Need for a gender perspective in the fight against terror
Kenya and the world at large are still struggling with how to deal with the complex problem of terrorism. Statistics show that since 2012, over 600 people have been killed in a series of attacks across the country. Al-Shabaab, the terror group based in Somalia has taken responsibility for most of these attacks.
Roughly 25 per cent of Al Shabaab’s forces are said to be Kenyan. This is because recruitment to the militant group has been made easy. Al Shabaab, an Arabic word translates to ‘the youth’, a fitting name for an organization that feeds off limited opportunities for young people in the region. Many of them both, men and women are attracted by the high salaries it offers for new recruits. While the social perception differs, the motivating factors for women to become perpetrators of violence are same.
In March, a former madrassa teacher and a lawyer belonging to the Al Shabaab led a terror attack at the University of Garissa that left 142 students killed. The two are believed to have been radicalized while in school.
In a separate incident, two Kenyan women students who had been reported missing are said to have informed their families that they had travelled to Syria to join the Islamic State Organization (ISIS), a terror group. One was a part-time teacher at a local girls’ high school. This highlights a gap as far as scrutinizing educators and school curricula, including programmes and activities in places of learning and worship.
Despite the increase in number of women involved in terrorist and counter-terrorist activities, they still are deemed to be the preserve of men. Contrary to the belief that women are passive in terror activities, in reality, they have the skills and strengths to be involved in both terrorism and counterterrorism.
Professor Ambassador Maria Nzomo, Director of Institute of Diplomacy and International Studies at University of Nairobi argues that the fact that women exist in a patriarchal society does not mean that they are homogenous.
“Patriarchy by ascribing passive roles distorts how the society understands the agency of women. More often than not individual capabilities are downplayed,” says Nzomo.
While terrorists are united in their cause, more often than not the women’s agency is divided on what they want as an end result in counter terrorism efforts. This is especially when they are directly affected by radicalization of people close to them.

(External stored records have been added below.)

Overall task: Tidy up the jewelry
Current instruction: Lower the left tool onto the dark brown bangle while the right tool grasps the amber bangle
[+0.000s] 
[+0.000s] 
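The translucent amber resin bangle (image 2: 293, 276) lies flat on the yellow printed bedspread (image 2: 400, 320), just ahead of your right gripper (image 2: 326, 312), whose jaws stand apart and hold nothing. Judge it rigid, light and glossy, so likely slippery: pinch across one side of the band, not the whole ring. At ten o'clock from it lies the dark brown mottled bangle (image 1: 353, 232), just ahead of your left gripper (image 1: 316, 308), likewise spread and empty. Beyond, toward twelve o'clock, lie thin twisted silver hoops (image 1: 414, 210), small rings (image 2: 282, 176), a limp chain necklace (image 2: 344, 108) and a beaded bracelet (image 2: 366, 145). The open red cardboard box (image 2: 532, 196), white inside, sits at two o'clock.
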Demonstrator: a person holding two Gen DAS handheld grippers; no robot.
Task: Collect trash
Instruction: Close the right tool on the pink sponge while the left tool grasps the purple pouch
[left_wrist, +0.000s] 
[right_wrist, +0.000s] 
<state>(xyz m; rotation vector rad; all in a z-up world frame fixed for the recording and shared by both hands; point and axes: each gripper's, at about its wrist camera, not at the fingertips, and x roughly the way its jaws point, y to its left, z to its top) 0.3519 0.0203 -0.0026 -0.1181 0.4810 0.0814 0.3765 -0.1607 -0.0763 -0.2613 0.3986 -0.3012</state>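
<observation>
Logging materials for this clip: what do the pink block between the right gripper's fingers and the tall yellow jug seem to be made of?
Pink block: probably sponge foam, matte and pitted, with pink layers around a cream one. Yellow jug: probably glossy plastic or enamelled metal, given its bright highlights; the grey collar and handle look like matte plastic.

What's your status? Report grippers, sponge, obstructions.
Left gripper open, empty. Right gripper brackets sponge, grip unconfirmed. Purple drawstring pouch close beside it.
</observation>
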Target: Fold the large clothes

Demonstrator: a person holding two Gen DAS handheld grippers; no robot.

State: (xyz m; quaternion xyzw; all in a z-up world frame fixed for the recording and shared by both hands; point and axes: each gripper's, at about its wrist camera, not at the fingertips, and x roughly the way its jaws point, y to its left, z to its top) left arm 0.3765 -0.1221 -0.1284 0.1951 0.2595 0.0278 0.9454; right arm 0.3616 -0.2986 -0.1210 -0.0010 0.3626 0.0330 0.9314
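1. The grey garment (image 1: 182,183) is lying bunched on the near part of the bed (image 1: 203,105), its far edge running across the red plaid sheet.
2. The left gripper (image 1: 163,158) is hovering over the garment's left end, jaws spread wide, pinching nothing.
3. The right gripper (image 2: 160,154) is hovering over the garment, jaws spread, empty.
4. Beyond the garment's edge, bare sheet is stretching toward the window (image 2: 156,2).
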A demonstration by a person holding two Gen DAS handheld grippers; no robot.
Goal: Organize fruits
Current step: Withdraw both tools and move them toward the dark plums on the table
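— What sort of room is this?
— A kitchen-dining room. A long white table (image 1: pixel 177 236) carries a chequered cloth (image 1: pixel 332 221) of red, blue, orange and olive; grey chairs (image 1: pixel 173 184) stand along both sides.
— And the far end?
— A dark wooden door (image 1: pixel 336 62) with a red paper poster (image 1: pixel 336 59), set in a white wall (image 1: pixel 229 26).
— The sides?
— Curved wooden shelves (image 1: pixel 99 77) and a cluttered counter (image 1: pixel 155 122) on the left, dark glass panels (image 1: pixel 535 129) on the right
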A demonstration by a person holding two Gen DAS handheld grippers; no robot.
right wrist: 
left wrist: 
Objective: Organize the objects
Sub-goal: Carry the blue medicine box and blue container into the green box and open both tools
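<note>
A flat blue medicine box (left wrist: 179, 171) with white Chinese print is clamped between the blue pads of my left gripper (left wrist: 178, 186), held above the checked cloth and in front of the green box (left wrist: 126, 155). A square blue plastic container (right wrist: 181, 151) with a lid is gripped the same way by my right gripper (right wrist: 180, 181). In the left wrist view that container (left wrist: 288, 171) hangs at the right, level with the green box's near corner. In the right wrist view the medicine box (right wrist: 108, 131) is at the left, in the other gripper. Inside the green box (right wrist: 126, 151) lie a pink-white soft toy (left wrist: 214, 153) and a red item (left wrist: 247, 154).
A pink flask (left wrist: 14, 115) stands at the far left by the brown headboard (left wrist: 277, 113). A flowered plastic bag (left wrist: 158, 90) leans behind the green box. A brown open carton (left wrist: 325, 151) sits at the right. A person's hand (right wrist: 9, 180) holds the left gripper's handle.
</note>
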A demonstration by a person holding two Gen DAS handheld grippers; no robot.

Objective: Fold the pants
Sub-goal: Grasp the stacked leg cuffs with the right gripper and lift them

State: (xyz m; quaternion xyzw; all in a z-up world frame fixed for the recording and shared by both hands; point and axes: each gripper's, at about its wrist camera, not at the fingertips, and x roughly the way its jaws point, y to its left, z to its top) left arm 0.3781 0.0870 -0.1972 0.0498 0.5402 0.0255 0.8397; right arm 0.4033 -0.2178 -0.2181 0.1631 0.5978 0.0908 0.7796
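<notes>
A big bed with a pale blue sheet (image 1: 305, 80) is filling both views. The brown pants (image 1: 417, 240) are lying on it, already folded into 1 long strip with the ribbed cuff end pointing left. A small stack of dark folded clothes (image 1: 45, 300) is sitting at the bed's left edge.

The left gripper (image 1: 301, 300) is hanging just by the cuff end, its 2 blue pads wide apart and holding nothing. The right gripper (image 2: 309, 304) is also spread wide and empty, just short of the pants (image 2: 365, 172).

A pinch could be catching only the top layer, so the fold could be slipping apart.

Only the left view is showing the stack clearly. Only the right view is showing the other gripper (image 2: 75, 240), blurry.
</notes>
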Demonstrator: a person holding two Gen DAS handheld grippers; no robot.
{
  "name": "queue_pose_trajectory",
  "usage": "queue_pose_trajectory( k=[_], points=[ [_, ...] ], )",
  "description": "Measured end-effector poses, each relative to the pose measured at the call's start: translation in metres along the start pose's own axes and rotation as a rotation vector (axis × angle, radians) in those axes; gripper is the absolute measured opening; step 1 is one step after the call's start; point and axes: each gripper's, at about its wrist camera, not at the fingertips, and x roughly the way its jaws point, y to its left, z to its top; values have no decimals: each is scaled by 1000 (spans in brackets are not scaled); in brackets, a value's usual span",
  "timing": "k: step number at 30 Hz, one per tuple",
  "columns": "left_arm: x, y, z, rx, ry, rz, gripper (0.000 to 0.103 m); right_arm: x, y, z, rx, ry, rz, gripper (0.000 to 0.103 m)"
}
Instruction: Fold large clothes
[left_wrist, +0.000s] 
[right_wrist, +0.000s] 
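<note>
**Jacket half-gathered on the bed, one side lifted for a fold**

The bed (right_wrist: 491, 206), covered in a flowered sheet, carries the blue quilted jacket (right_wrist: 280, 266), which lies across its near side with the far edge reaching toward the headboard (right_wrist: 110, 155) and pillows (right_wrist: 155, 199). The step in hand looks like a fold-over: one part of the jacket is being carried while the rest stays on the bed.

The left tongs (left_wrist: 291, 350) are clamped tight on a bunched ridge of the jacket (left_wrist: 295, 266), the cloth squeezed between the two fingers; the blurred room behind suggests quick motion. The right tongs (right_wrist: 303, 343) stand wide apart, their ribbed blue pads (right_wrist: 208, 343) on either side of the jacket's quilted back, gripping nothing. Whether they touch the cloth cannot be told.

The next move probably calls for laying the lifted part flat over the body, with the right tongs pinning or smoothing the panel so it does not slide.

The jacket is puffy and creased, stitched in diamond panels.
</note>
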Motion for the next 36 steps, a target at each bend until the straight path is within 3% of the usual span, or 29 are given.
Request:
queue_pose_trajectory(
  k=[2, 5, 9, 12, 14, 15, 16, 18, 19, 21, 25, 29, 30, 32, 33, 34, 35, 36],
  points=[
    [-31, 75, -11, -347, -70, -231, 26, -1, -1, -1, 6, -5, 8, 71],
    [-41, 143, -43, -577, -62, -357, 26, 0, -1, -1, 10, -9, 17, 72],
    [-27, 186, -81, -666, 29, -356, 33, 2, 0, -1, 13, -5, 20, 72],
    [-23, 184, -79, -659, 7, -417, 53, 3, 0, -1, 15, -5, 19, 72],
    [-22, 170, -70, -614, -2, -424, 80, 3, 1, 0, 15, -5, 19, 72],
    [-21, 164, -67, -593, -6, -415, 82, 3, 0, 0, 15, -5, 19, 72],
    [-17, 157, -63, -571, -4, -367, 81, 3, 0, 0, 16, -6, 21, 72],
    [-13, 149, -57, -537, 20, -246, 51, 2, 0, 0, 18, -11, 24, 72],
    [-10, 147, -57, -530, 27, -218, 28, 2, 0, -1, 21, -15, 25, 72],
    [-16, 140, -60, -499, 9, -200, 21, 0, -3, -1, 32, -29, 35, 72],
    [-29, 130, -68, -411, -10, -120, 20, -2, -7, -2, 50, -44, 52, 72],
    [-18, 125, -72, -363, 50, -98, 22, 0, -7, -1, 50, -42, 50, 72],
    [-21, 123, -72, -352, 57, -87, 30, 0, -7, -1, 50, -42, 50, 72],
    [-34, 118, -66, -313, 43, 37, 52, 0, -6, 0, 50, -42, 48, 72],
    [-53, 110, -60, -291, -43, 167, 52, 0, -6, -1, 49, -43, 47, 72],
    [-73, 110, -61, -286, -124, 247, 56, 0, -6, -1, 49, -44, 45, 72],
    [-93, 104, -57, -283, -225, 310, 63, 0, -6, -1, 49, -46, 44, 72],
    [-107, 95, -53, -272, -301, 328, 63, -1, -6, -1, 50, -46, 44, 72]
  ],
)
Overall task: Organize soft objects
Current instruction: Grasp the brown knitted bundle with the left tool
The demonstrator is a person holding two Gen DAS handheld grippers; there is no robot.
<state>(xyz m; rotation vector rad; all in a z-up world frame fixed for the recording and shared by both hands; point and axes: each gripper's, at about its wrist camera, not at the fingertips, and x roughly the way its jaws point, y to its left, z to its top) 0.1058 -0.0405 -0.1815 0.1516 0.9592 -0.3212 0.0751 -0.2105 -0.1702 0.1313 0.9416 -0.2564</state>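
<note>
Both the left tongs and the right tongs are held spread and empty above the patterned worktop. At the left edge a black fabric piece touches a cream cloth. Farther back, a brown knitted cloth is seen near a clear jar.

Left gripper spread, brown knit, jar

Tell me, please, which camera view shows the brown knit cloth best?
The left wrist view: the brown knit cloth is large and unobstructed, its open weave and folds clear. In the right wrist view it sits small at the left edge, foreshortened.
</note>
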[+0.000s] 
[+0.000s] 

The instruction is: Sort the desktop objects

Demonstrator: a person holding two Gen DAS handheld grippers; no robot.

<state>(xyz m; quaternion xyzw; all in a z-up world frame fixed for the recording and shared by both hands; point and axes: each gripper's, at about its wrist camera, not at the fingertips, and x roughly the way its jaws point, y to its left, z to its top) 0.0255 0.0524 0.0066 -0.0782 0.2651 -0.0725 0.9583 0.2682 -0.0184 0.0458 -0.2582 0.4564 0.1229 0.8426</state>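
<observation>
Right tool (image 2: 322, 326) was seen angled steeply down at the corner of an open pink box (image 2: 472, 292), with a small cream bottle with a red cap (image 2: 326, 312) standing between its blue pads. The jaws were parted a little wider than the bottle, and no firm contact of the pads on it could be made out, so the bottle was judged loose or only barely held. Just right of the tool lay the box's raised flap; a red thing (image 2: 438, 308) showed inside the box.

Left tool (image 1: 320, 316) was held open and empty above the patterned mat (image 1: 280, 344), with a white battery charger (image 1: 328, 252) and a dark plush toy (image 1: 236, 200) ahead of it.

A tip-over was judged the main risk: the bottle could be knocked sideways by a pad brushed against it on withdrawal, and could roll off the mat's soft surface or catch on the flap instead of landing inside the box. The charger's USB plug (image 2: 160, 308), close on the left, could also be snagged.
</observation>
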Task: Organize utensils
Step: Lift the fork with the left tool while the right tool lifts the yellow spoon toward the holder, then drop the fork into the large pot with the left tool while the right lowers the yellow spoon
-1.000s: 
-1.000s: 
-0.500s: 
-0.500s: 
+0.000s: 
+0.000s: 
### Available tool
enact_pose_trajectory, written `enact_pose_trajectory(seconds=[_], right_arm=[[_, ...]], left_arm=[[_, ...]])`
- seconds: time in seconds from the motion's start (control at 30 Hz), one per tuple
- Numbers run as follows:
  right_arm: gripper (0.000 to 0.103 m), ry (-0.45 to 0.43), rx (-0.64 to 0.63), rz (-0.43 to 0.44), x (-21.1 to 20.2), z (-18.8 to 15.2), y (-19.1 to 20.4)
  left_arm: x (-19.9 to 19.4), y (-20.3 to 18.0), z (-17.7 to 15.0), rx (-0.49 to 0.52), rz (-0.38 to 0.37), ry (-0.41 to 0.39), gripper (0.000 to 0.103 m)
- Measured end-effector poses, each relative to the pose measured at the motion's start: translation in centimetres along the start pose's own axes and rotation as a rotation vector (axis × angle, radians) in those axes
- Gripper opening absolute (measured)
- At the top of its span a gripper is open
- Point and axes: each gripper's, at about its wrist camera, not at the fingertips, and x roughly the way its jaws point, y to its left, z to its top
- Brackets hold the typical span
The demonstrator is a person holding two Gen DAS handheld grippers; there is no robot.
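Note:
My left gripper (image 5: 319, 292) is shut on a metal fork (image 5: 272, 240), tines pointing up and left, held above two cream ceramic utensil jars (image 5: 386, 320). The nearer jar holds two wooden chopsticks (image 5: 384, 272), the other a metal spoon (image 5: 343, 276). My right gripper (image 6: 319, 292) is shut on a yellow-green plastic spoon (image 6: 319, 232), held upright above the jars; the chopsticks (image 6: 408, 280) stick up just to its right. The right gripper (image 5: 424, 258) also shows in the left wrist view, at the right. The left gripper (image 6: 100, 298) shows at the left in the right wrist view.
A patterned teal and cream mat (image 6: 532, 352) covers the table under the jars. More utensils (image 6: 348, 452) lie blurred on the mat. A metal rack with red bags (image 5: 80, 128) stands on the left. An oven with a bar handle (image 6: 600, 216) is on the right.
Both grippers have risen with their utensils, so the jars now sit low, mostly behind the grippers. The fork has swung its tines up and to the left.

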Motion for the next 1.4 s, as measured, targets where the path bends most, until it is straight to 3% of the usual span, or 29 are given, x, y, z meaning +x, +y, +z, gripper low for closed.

“The responsibility to monitor youth radicalization in families should not be a preserve of women alone but rather a shared role in the community,” observes Nzomo.” She notes: “Don’t fall back to the old narrative that women are a problem to be resolved; violent extremism concerns all in society.”
Nzomo’s comments come at a time when there numerous reports show that violent radicalization is slowly taking root on different social media platforms. These avenues are being used to recruit young girls into the organization as it is believed that they receive less scrutiny from security agencies.
Hawa Noor from the Institute for Security Studies Africa concurs arguing that counterterrorist initiatives should move beyond religious spaces to include women as active players as well as into social media and public forums platforms.
“The narrative of extremism has to be changed for anti- radicalization efforts to work especially in regard to collectively punishing religious groups such as Muslims since this is not a religious war,” Noor explains.
Abjata Khalif, chairperson Kenya Pastoralists Journalist Network applauds the move by Kenya Government to provide amnesty to youth who have been radicalized upon surrender saying it is great step as it will bring back radicalized girls and boys to their families.
“Most families in Northern Kenya have lost a boy or girl to the recruitment. However the families do not report who is indirectly facilitating the recruitment,” says Khalif. He notes: “Many of them who had been radicalized have realized that terrorism is barbaric and anti-Islamic and want to surrender.”
Renouncing terrorism is not enough. It is important to combine it with rehabilitation to ensure the young men and women are equipped with alternative livelihood skills to ease their journey to reforming.
“The local County government should not just collect inside information from those who surrender but also offer them some sort of training to equip the young people with skills that will help them for a better future,” explains Khalif. He notes: “To deal with distrust that citizens have towards security forces, there should be no victimization as well.”
Harassment of family members by security forces during operations as they attempt to arrest terrorists leads distrust by the community towards the government.
“In North Eastern, says Khalif, a large percentage of the population is comprised of women and girls as men are away in other parts of the country working.
“These raids affect them most. More often than not they choose to turn a blind to suspicious activities around them,” observes Khalif.
An assurance of protection from Al Shabaab to those who have reformed is critical for counter-terrorism efforts to be effective. Additionally, involving religious, community and women leaders will attract more radicalized youth to the programme.
Currently, among other organizations fighting radicalization is Frontier Indigenous Network, an award winning women’s organization that has effectively broken cultural barriers that limit women’s participation by being at the forefront of counter-terrorism activists.
Frontier Indigenous Network has been working to mobilize to denounce terrorist activities in all spaces at its disposal.